Giorno 20: La firma della competenza. Il Dicastero per il Clero riceve oggi non solo il grido di un uomo che digiuna, ma la proposta di un teologo che ama la Chiesa e ne conosce profondamente la Legge e il Cuore.
Oltre i confini del Sacro: Una Laurea Magistrale per la Società La Redazione tiene a sottolineare un dato normativo di grande rilievo: la Licenza in Teologia Morale conseguita da Don Giuseppe Serrone presso la Pontificia Accademia Alfonsiana è ufficialmente riconosciuta dallo Stato Italiano come Laurea Magistrale. Le sue competenze spaziano dalla Filosofia alla Psicologia, fino alle Scienze dell’Educazione.
Cosa significa questo per il Rinnovamento della Chiesa? Significa che la proposta di riammissione dei preti sposati è formulata da una mente che comprende profondamente le dinamiche umane, psicologiche ed educative. Don Giuseppe non parla solo come teologo, ma come un esperto dell’umano, capace di analizzare la crisi del clero con gli strumenti della scienza e della ragione, oltre che della fede.
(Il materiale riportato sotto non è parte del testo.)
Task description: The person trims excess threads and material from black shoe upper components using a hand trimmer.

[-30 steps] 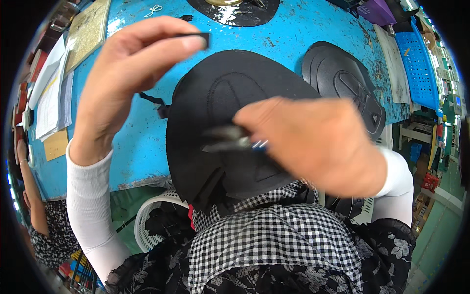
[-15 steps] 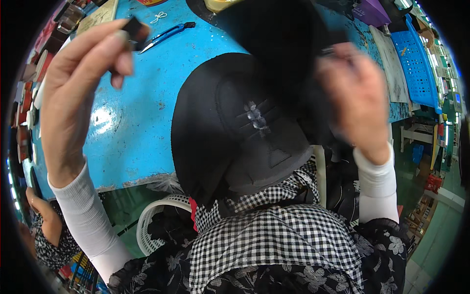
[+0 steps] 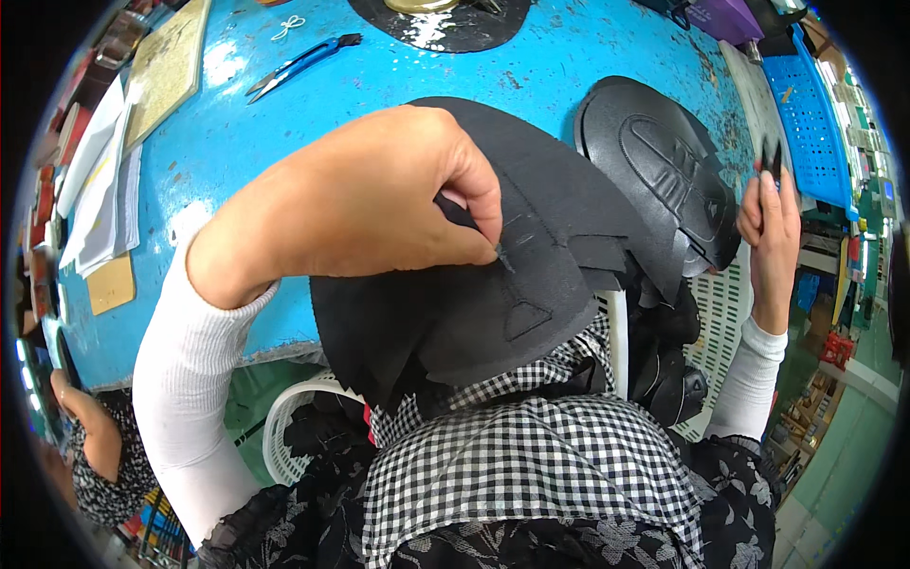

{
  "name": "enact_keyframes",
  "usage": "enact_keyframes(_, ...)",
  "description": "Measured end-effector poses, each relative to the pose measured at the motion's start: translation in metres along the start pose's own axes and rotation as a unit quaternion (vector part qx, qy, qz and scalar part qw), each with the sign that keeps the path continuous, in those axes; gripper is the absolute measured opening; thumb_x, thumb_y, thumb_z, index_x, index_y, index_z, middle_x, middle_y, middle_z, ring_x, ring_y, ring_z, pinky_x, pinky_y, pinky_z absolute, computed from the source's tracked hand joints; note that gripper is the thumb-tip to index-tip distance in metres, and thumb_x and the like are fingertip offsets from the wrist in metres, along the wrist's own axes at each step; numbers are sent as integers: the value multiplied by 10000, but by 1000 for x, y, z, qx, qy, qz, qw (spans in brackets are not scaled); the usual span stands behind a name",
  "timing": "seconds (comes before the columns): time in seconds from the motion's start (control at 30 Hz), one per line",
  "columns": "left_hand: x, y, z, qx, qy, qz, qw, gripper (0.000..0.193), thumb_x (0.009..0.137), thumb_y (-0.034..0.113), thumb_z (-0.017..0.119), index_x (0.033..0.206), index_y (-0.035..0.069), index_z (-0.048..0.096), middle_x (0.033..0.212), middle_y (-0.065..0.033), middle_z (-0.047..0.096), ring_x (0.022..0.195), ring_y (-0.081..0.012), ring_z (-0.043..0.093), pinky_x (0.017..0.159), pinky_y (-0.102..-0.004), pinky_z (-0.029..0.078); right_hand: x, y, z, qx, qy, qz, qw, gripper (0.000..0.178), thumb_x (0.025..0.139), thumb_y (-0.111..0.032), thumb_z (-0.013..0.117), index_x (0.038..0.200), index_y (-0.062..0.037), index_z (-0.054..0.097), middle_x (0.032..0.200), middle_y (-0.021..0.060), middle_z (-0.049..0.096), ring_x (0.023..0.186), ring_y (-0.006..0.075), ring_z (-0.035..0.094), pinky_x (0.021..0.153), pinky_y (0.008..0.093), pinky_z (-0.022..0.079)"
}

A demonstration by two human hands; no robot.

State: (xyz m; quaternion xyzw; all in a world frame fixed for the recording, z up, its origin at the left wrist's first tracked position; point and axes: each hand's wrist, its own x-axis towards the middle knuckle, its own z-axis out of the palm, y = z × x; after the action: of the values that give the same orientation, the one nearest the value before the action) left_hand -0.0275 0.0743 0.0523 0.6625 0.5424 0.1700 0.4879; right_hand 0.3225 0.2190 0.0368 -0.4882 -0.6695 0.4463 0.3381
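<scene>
A worker's left hand [image 3: 355,194] is pressing thumb and forefinger tips together at a stitched black panel [image 3: 455,322]; whether they are pinching anything cannot be told. The panel is spanning the blue worktop's [image 3: 389,90] front edge, above a checked apron [image 3: 531,465]. Near a blue basket [image 3: 810,137], the right hand [image 3: 775,232] is gripping a dark, slender tool [image 3: 777,163].

On the table [image 3: 408,78], scissors [image 3: 301,68] are laid at upper left, right of a board [image 3: 169,71]. At centre, a panel [image 3: 545,256] is partly covered by the left hand [image 3: 379,194]; another panel [image 3: 654,171] is set to its right.
</scene>
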Motion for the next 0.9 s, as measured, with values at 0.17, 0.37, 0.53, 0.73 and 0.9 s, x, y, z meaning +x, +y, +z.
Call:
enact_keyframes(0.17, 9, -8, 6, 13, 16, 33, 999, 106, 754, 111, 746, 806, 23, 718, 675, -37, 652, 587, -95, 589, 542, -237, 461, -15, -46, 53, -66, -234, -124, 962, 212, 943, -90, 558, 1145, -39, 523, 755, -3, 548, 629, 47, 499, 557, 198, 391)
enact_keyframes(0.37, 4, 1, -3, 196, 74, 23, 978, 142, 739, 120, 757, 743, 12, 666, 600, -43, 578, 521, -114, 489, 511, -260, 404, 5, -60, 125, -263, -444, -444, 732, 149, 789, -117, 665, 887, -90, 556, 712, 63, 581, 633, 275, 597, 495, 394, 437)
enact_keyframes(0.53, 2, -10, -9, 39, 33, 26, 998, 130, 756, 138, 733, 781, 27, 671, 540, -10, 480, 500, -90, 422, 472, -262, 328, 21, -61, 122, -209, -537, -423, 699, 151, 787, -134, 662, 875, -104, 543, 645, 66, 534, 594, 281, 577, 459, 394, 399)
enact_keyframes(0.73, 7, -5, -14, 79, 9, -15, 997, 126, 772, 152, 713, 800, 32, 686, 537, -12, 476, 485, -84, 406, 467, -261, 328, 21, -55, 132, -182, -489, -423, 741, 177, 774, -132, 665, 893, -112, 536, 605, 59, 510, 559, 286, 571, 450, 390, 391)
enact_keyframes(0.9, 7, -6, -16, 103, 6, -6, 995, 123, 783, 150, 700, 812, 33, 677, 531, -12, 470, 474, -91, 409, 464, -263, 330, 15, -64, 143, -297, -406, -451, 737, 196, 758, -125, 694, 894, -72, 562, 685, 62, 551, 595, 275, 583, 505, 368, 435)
Un ponte tra Fede e Ragione Portare queste competenze al servizio della Chiesa significa offrire una visione della riforma che sia solida, equilibrata e professionalmente inappuntabile. Il Dicastero per il Clero riceve oggi il contributo di un professionista dell’educazione e della morale che ha scelto di mettere il suo “titolo” e la sua vita al servizio della Verità.
[Image: Il diploma di Licenza/Laurea Magistrale, circondato da libri di filosofia e psicologia, illuminato dalla luce del 20° Giorno]
Giorno 20: Il giro di boa della competenza. La nostra battaglia è giusta perché è vera; è forte perché è colta; è santa perché è umana.